Why This Matters for AI Development

The modern AI development cycle follows a single pattern: study the literature, reproduce results, set up the experiment, train or fine-tune the model, evaluate metrics, identify bottlenecks, and repeat. Progress on SWE-Bench, CORE-Bench, and MLE-Bench shows that models are already handling entire fragments of this cycle.

Clark separately pointed to progress in more specialized tasks. For example, AI is starting to be applied to GPU kernel design — the code that determines how efficiently models train and run inference on specific hardware.

Another direction is fine-tuning models. On the PostTrainBench benchmark, AI systems improve small open-source LLMs.

As of spring 2026, the best neural networks reach 25–28% of the target gain (versus 51% for human teams). Clark considers the result significant: the benchmark is set against real instruction-tuned models built by experienced researchers.

Anthropic measured how its own models optimize LLM training on CPUs. Over the course of a year, the speedup grew from 2.9× (Claude Opus 4) to 52× (Claude Mythos Preview). A human typically needs four to eight hours to complete the same task.

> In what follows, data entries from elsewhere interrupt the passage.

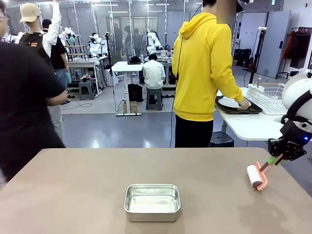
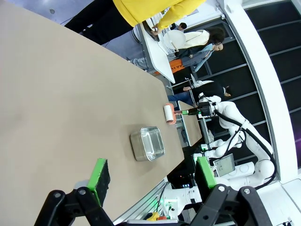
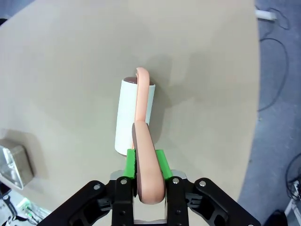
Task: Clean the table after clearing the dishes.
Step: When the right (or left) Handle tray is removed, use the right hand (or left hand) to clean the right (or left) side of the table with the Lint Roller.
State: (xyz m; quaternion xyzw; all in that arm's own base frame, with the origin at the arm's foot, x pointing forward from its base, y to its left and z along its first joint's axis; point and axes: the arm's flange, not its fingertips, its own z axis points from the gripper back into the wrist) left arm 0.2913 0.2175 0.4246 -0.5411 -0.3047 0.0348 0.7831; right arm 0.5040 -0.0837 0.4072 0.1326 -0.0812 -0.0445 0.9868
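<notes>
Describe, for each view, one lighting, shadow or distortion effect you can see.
Front view: the steel pan glints with ceiling light. Left wrist view: wide-angle tilt skews the table. Right wrist view: the lint roller in the right pincer casts a soft shadow.

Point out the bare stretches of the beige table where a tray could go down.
The table is bare left of the steel pan, and along the far edge. A narrower bare strip lies between the pan and the lint roller. The right side is crowded: the right end effector holds the roller there.

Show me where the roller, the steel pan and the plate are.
lint roller (image 3: pixel 133 115), right wrist view, on its white roll.
steel pan (image 1: pixel 152 202), front view, on its inside floor.
plate (image 1: pixel 229 103), front view, on its white face.
</notes>
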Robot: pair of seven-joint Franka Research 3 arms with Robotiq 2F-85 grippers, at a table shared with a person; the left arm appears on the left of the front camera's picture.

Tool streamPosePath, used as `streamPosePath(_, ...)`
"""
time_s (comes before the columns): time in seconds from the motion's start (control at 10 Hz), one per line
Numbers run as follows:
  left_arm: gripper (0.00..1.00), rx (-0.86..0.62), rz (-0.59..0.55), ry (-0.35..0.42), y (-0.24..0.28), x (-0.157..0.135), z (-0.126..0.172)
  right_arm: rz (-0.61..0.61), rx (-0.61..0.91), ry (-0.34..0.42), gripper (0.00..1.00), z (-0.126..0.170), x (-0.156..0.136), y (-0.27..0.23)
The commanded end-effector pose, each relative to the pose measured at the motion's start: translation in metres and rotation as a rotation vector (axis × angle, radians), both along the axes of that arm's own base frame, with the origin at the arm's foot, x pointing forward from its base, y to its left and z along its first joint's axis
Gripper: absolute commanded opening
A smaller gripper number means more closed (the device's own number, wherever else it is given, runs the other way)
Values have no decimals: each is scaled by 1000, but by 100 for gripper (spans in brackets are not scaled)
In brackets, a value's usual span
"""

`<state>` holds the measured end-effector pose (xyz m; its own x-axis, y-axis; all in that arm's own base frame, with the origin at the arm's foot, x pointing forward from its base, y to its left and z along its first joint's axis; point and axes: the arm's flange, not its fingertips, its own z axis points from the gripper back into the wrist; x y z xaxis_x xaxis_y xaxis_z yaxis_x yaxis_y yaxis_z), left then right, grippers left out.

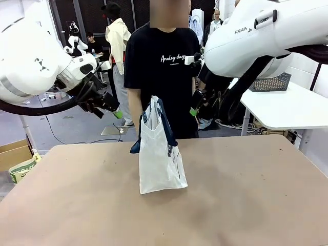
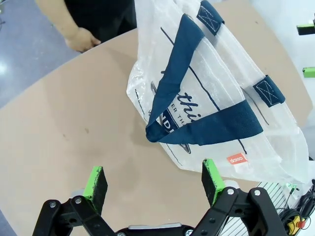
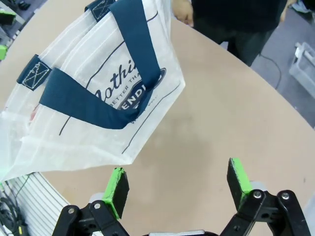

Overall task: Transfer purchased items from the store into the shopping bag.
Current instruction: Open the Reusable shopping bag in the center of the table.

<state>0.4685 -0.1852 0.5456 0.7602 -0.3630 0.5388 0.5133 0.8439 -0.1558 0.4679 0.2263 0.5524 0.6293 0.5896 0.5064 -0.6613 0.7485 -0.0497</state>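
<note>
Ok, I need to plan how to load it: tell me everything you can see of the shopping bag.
The shopping bag is a translucent white plastic tote with navy strap handles stitched on at square patches, a dark blue oval logo with printed lettering and a small red tag on its side. It stands upright on the brown table, near the far middle, its top pinched narrow, one handle drooping down its side.

Bright, even light from above; the bag [image 1: 160, 154] casts a faint, soft shadow on my bench [image 1: 246, 195]. My wrist views bow at the edges; focus is crisp.
</note>
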Motion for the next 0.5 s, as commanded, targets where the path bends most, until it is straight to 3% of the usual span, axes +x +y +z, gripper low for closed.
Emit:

AI Is Already Learning to Manage AI

Clark noted that modern systems are starting to coordinate the work of other agents. This approach is already used in products like Claude Code or OpenCode: one assistant distributes tasks across multiple sub-assistants, supervises them, and collects the results.

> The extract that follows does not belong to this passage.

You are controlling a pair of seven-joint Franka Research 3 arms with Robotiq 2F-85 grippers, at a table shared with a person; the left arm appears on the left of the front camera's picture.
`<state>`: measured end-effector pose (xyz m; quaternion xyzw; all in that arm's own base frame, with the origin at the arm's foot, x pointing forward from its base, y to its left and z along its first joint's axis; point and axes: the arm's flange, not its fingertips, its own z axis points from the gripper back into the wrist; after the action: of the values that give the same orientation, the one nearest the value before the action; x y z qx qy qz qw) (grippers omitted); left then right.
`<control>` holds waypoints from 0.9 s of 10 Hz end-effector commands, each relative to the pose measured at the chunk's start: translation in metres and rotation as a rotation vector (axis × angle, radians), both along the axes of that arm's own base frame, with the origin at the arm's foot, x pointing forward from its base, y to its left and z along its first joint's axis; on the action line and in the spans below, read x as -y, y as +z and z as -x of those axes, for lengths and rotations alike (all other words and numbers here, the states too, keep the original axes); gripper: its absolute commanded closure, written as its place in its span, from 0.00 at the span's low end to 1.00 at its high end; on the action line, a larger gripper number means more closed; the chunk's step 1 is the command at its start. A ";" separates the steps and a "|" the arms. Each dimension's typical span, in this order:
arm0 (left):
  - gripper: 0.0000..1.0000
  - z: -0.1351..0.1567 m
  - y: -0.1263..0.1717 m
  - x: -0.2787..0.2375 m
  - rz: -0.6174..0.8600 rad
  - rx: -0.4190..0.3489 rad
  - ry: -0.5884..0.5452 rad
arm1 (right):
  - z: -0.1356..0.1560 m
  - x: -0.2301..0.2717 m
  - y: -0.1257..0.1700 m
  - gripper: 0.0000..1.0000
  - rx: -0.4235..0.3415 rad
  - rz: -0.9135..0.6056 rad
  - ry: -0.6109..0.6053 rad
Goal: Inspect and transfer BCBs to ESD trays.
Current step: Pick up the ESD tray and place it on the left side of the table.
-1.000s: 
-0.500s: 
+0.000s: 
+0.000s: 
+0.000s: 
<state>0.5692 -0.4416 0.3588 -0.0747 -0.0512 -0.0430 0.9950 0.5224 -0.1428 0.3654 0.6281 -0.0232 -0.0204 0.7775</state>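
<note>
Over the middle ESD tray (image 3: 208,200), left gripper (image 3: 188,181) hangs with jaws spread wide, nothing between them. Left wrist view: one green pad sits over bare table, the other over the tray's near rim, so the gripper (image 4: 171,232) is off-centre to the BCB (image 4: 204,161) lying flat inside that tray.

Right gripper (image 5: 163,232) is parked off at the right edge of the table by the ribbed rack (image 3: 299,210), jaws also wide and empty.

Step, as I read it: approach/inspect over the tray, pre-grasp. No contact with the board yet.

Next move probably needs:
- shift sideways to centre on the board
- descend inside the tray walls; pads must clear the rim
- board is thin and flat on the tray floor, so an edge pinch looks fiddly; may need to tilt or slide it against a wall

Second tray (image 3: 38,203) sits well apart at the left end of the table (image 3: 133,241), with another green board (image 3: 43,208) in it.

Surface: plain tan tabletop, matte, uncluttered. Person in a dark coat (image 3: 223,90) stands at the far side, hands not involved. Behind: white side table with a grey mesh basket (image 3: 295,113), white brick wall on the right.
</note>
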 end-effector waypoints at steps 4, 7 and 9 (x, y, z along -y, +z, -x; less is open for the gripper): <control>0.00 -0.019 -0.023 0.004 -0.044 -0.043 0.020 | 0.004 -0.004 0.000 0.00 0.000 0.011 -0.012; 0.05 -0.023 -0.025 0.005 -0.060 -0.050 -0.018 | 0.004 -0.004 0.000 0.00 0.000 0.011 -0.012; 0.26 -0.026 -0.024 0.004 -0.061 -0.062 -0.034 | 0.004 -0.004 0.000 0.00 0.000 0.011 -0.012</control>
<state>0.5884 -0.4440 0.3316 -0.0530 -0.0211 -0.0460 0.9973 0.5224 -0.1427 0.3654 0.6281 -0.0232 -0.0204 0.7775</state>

This matters for AI development, which rarely involves a single linear task — it usually means dozens of parallel processes, including writing code and configuring environments. If a model begins to manage these loops on its own, the level of human involvement will drop sharply.

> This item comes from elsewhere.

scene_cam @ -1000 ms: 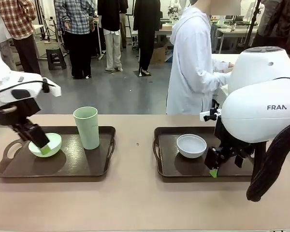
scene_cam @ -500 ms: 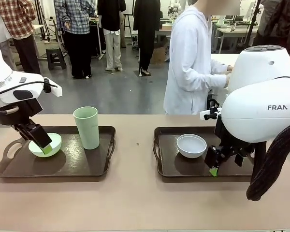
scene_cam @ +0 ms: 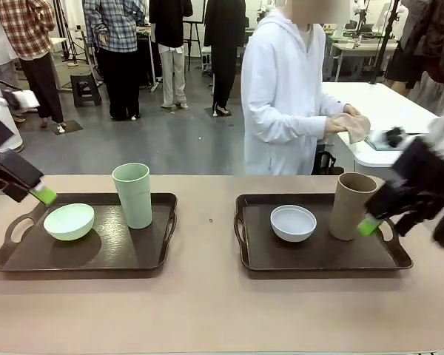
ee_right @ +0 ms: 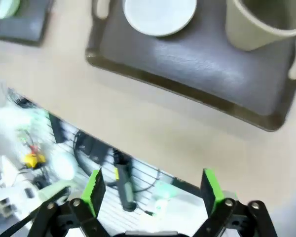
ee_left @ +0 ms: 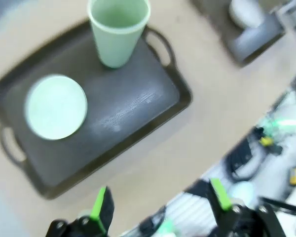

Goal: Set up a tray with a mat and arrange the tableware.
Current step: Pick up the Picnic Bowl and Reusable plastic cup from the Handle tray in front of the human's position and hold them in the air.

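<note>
Two dark brown trays lie side by side on the table. The left tray (scene_cam: 144,255) carries a mint green bowl (scene_cam: 69,221) and a tall pale green cup (scene_cam: 133,194). On the right tray (scene_cam: 318,260) stand a pale bluish-white bowl (scene_cam: 293,222) and a tan-brown cup (scene_cam: 351,205). My left gripper (scene_cam: 43,194) hovers open and empty over the tray's left handle. My right gripper (scene_cam: 368,225) hangs open and empty just right of the tan cup. I cannot tell a mat from the dark tray floors. From the wrists: left gripper (ee_left: 160,202), green cup (ee_left: 118,29), mint bowl (ee_left: 55,106), right gripper (ee_right: 153,190), white bowl (ee_right: 160,15), tan cup (ee_right: 261,19).
A person in a white coat (scene_cam: 281,96) stands behind the far edge, holding a cloth (scene_cam: 357,126) over a white side table (scene_cam: 370,100). A bare strip of tabletop (scene_cam: 207,310) runs between the trays and along the front.
Both arms have drawn back and up. The left gripper left the mint bowl and moved to the far left. The right arm swung right, uncovering the tan cup. The person turned sideways.
</note>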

Do Neural Networks Need Creativity?

According to Anthropic's co-founder, one of the key questions is what AI development resembles more: discovering general relativity, or assembling Lego.

Clark acknowledged that current LLMs are not yet capable of generating fundamentally new scientific ideas. But for automating a substantial part of AI R&D, that may not be required.

"AI mostly moves forward through humans methodically running a certain loop: take a system that works well, scale some aspect of it, look at the errors that emerge during scaling, and fix them. That requires very few unconventional ideas, and most of the process resembles unglamorous, grunt-level engineering work," the expert noted.

Early Signs of Scientific Contribution

Clark believes AI models are already showing early signs of scientific intuition. He cited several examples from mathematics and computer science:

  • A team of mathematicians used Gemini to work through about 700 Erdős problems and produced 13 solutions, one of which the researchers called a "slightly non-trivial" contribution to an open problem.
  • Researchers from the University of British Columbia, the University of New South Wales, Stanford, and Google DeepMind published a mathematical proof developed with substantial assistance from Gemini-based tools.

What If the Forecast Is Right

Clark pointed out that the largest AI labs are already moving toward research automation. OpenAI plans to build an AI "intern" capable of independent scientific work, while Anthropic is publishing papers on automatic alignment to human values.

If the current pace holds, the industry will enter a phase of full automation of AI development, the expert predicts — launching a cycle in which every new generation of AI accelerates the arrival of the next.

If the transition occurs by the end of 2028, the world will face more than just a technological leap. Fundamental questions of safety, capital allocation, the role of human labor, and control over systems that begin to evolve faster than their creators will move to the forefront.

"If you forced me to put a probability on 2027, I'd say 30%. If we don't see this by the end of 2028, then I think we'll discover some flaw in the current technological paradigm, and human invention will be required to move forward," Clark concluded.